Many people refer to country music as a “single thing,” Burns explained.  He disagrees.  “It’s always been a mutt,” he said.  “Those who would trade on the notion of a distinct American original American have got it wrong.

“We tend to, with our conventional wisdom, silo country music as a single thing,” he continued.  “First of all, there’s no silo.  There are no borders.  It’s a molecule that’s attached to other molecules that form an American musical compound that’s bordering jazz and bordering blues and bordering rock ‘n’ roll.  In fact, country is one of the parents of rock ‘n’ roll.  What people discover is they know a lot more about country music than they think they do.

“Our last episode is called Don’t Get Above Your Raising, which is an old southern saying, don’t get too big for your britches,” he added.  “Don’t forget where you’ve come from.  Unlike any other music form or any other form, there is an equality.  There’s no communication except among equals anywhere in this world.  Only in country music do its stars look at its fans in the eye and understand that what they heard in that song is as true for them as it was when they wrote the song and performed it.”

When artists enter into country music they literally join a family, Burns asserted.  “You may not, as someone [says] in our film, have a hit for 30 years, but you are still okay.  You are not forgotten, and you are not tossed out.  It represents an American possibility that we have forgotten, and that’s community.  These [artists] inhabit that space with the kind of generosity that makes everyone feel that they are welcome, and I don’t know where that is.  You can’t say that to Mick Jagger.  You are not given access.
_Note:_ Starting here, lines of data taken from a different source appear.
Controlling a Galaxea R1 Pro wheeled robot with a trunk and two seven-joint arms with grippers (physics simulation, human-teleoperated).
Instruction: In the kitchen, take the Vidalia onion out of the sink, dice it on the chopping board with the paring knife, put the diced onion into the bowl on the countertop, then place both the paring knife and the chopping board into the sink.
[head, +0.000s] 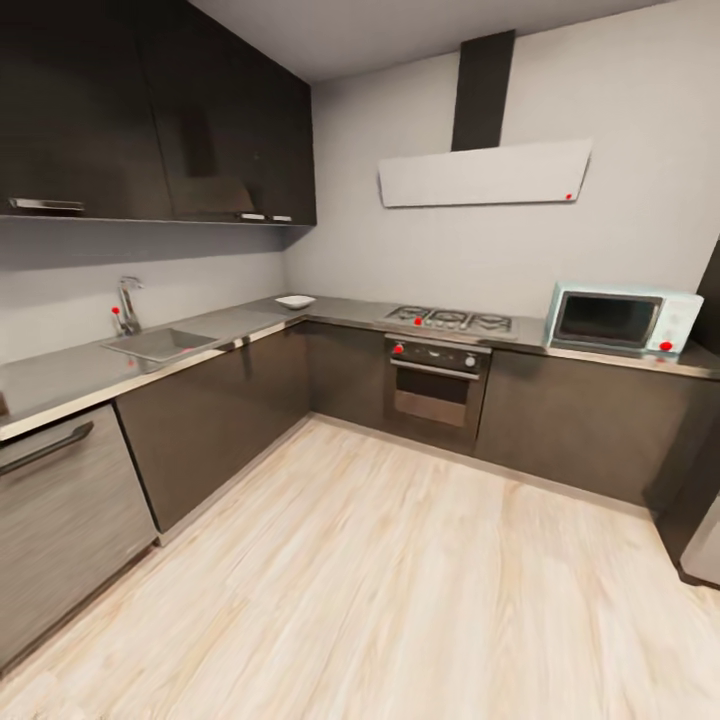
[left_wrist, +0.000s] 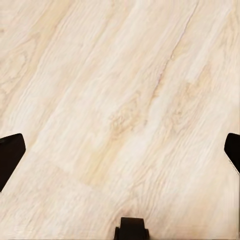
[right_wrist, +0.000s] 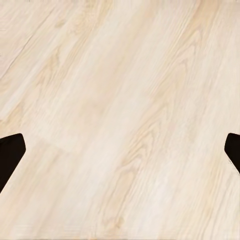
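Observation:
From across the kitchen I see the grey steel sink (head: 160, 344) set in the long grey countertop (head: 70, 375) on the left, with its chrome tap (head: 127, 303) and red knob. The white bowl (head: 295, 301) stands on the worktop near the corner. Onion, knife and chopping board are out of view from here. My left gripper (left_wrist: 120, 150) hangs open over the pale wooden floor, its dark fingertips (left_wrist: 10, 155) wide apart. My right gripper (right_wrist: 120, 150) is open over the floor too, nothing between its fingertips (right_wrist: 10, 152).
Dark cabinets run under the L-shaped worktop. A gas hob (head: 450, 320) over an oven (head: 435, 380) sits on the far side, with a pale blue microwave (head: 620, 320) to its right. Wooden floor (head: 400, 580) stretches between me and the counters. Dark wall cupboards hang above the sink.

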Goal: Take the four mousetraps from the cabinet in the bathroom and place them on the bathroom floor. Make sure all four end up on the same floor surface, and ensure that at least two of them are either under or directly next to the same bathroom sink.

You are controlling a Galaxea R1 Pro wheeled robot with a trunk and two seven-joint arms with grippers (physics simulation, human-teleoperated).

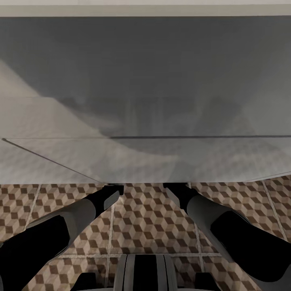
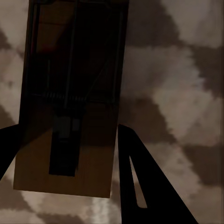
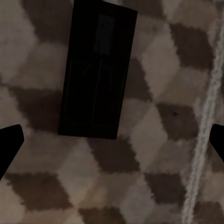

This is stuff I didn’t expect, you know.  It’s an amazing world, and Julie and Dayton and I just feel so privileged to have been asked in.

Making a reference to his earlier documentary series Jazz, Burns recalled that Louis Armstrong said, “‘There ain’t but two kinds of music in this world: good music and bad music.  And good music, you tap your foot to.’  These musicians know that.  I think we cloak country music in one aspect of [being about] hound dogs and pickup trucks and good old boys and six-packs of beer, because it’s really hard to acknowledge that it deals with two four-letter words that are very difficult to talk about, which are love and loss.

“This is what we had no idea of [going] in, how extraordinarily transforming and powerful and emotional it would be for us,” he added.  Judging by the clips we saw during the session, the audience may be in for similar pleasant and profound revelations.